Le chargé de projet environnemental d'une des MRC concernées a signalé n'avoir jamais vu une végétation pousser aussi rapidement. «Nous avons semé des herbacées en août et elles poussaient encore à travers la neige en octobre dernier», rapporte le chargé de projet.
«Des échantillons de sol prélevés sur le terrain d'une des MRC avec laquelle on travaille depuis trois ans démontrent que les bactéries servant à la décontamination du sol ont réussi au fil des ans à éliminer toute trace d'hydrocarbures», souligne M. Bélanger.
Nombreux débouchés
Les sols décontaminés, dits de qualité résidentielle - donc sans danger pour la santé, humaine comme animale - pourraient très bien servir de terreau pour les vivaces et annuelles de nos plates-bandes...

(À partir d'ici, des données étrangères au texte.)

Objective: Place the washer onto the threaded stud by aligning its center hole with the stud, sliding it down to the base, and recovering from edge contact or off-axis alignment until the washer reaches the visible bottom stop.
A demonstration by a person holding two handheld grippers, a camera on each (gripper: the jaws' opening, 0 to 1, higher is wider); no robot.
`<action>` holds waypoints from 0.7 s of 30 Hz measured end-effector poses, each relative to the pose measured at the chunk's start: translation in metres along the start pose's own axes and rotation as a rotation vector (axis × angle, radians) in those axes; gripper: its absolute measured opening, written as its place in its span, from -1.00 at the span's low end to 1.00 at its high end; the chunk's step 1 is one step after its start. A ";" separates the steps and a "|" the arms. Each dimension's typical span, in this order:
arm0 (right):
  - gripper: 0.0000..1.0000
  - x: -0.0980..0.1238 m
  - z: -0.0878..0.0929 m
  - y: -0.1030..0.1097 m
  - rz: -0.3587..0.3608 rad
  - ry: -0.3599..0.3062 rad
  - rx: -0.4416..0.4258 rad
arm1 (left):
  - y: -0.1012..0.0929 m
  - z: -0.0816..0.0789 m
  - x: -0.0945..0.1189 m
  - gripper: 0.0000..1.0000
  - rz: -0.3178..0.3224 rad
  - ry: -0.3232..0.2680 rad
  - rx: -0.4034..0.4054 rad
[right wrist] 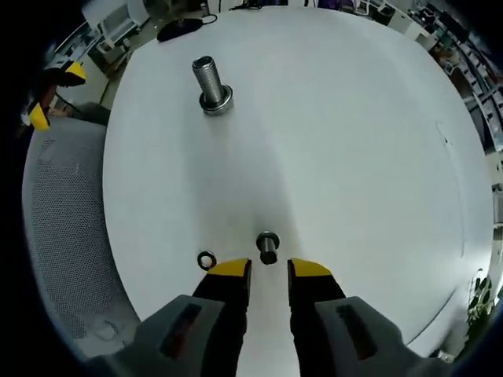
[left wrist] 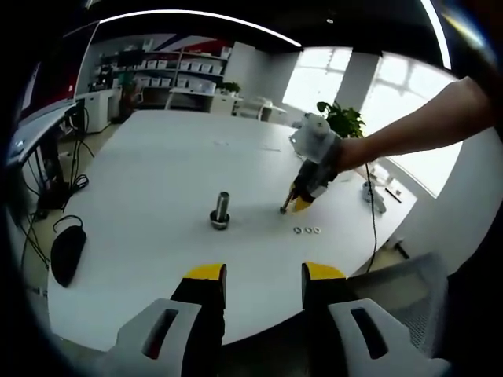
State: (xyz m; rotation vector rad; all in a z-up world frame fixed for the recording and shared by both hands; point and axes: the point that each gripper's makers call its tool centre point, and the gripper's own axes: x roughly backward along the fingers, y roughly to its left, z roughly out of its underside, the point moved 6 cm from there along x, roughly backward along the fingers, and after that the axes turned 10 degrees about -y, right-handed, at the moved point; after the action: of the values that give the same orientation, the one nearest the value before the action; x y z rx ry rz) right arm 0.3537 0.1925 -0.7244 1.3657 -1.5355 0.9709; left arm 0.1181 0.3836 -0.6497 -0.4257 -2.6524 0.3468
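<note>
In the right gripper view, the right gripper (right wrist: 269, 271) stands low centre, jaws narrowly apart and empty, just short of a small stud (right wrist: 267, 247); one washer (right wrist: 206, 260) lies beside its left jaw. A second, larger stud (right wrist: 211, 84) stands upper left on the white table (right wrist: 354, 141). In the left gripper view, the left gripper (left wrist: 263, 276) hangs wide and empty; three washers (left wrist: 307, 230) lie right of centre.
</note>
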 end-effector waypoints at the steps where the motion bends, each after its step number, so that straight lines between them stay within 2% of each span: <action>1: -0.58 0.002 0.004 0.001 -0.001 0.005 -0.005 | 0.000 0.000 0.000 -0.27 -0.001 -0.002 0.001; 10: -0.55 0.010 0.030 0.022 -0.023 0.001 -0.029 | -0.005 -0.001 0.002 -0.28 -0.012 -0.013 -0.001; 21: -0.53 0.010 0.047 0.049 -0.069 0.000 -0.019 | -0.015 0.001 0.002 -0.28 -0.005 -0.015 -0.010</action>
State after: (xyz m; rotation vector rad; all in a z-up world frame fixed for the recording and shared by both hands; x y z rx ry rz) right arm 0.2999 0.1503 -0.7318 1.3961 -1.4845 0.9124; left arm 0.1125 0.3701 -0.6450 -0.4209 -2.6703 0.3360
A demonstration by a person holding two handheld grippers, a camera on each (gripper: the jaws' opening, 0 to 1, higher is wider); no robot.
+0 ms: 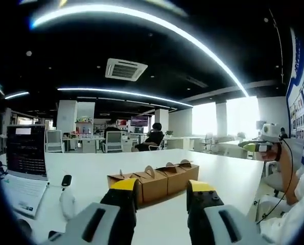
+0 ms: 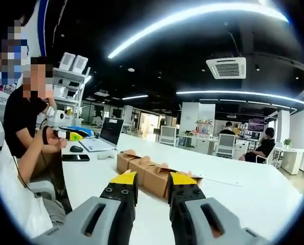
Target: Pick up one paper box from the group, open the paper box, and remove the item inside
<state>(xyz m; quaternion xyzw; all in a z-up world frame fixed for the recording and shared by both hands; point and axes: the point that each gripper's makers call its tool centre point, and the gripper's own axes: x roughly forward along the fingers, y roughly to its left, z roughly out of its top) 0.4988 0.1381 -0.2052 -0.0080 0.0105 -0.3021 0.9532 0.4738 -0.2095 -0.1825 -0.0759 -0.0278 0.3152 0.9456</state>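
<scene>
White desk [image 1: 228, 178], four boxes [image 1: 154, 182] in a row, untouched; both claws, left [image 1: 162, 196] and right [image 2: 150, 191], were held spread, empty. One box was yet to be picked.

Four brown paper boxes [image 1: 153, 179] [image 2: 145, 173] with closed gabled tops sit touching in a row mid-table, away from its edges.
</scene>
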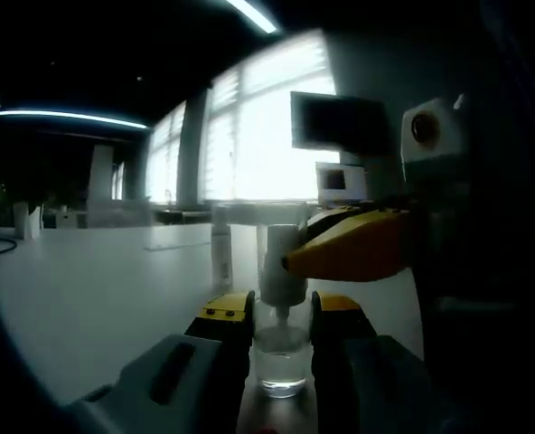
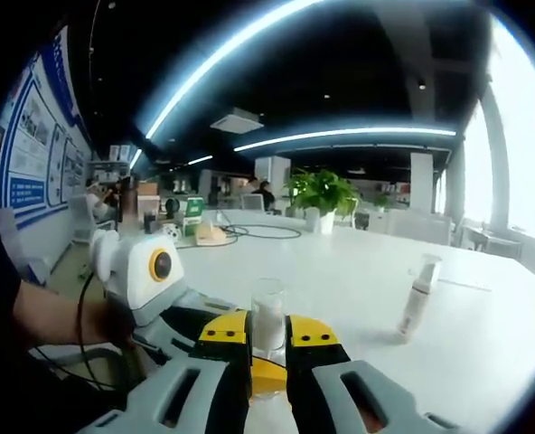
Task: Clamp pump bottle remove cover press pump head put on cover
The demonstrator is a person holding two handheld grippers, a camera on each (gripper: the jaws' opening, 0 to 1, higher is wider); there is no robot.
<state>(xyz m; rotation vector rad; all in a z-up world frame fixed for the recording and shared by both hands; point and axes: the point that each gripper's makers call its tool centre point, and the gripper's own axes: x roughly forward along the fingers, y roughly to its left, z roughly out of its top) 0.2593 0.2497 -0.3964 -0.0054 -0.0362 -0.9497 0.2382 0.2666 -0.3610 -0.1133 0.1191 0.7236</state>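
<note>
1. Where the left gripper (image 1: 280, 318) reaches forward in its own view, its two yellow-tipped jaws stand on either side of the clear pump bottle (image 1: 280, 360) and press against its sides, holding it upright on the white table (image 1: 96, 298).
2. Above those jaws, the white pump collar sits on the bottle neck, with the clear cover (image 1: 280, 246) rising over it.
3. From the right of that view the right gripper (image 1: 290, 262) comes in at cover height, its yellow jaw tip at the lower edge of the cover.
4. Seen in the right gripper view, the right gripper (image 2: 268, 333) has its jaws narrowed on the clear cover (image 2: 268, 316), which stands upright between the yellow tips and looks gripped.
5. Left of it there, the left gripper (image 2: 173, 312) sits low beside the bottle, with a person's hand (image 2: 64, 321) behind it.
6. Well apart on the table (image 2: 358, 271), to the right, a second slim white pump bottle (image 2: 417, 298) stands upright.
7. Farther back, a green potted plant (image 2: 324, 193) rests on the table, and bright windows (image 1: 267, 127) fill the far wall in the left gripper view.
</note>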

Toutefois, EnGlobe ne compte pas se lancer dans l'ensachage pour le moment. «On préfère exploiter les sols décontaminés pour des usages à grande échelle», indique Christian Bélanger.
Selon Donald Tremblay, ingénieur agricole chez EnGlobe, les sols décontaminés permettent de préparer un terreau industriel qui convient parfaitement à la culture de végétaux pour la biomasse, comme le saule à croissance rapide.
«Il est également très efficace pour faire pousser des plantes qui aident à réduire le risque d'érosion, en particulier le panic érigé (panicum virgatum).» Cette graminée a des qualités intéressantes pour l'industrie de la biomasse au Québec, indique l'ingénieur.
L'ingénierie civile constitue également un autre débouché que surveille de près EnGlobe. «Les sols décontaminés de qualité résidentielle que nous produisons peuvent aisément être utilisés pour la création de buttes servant d'écrans aux abords des autoroutes», souligne Pascale Pierre, ingénieure civile chez EnGlobe.
«Ils peuvent aussi servir pour la formation des bas-côtés, des terre-pleins ainsi que pour la végétalisation des fossés», ajoute-t-elle.
Par ailleurs, il sera même possible d'établir des registres en matière de traçabilité des sols utilisés. Un facteur qui devrait rassurer, selon elle, les futurs utilisateurs municipaux.
En Europe, il existe déjà des débouchés pour les sols décontaminés. «Les Belges ont notamment conçu un guide d'utilisation», dit Pascale Pierre. «Et les Français utilisent déjà ces sols pour leurs infrastructures routières.»
EnGlobe occupe la moitié du marché de la décontamination des sols au Québec. Et la technologie mise au point par la division Biogénie est régulièrement utilisée dans l'Ouest canadien, en Angleterre et en France. Elle est même utilisée au Proche-Orient, où l'on procède à la décontamination du fleuve Kishon, en Israël.
Outre ses efforts en recherche et développement pour valoriser les sols décontaminés, EnGlobe continue d'améliorer ses techniques de décontamination.
En ce moment, la méthode biologique est la plus utilisée en raison de son coût plus abordable. «Cependant, cette technique a ses limites et ne peut fonctionner qu'avec des sols contaminés aux hydrocarbures», dit M. Bélanger.
«Des techniques physicochimiques et thermiques seront nécessaires pour décontaminer les terrains souillés par les métaux. Nous travaillons à leur mise au point», précise-t-il.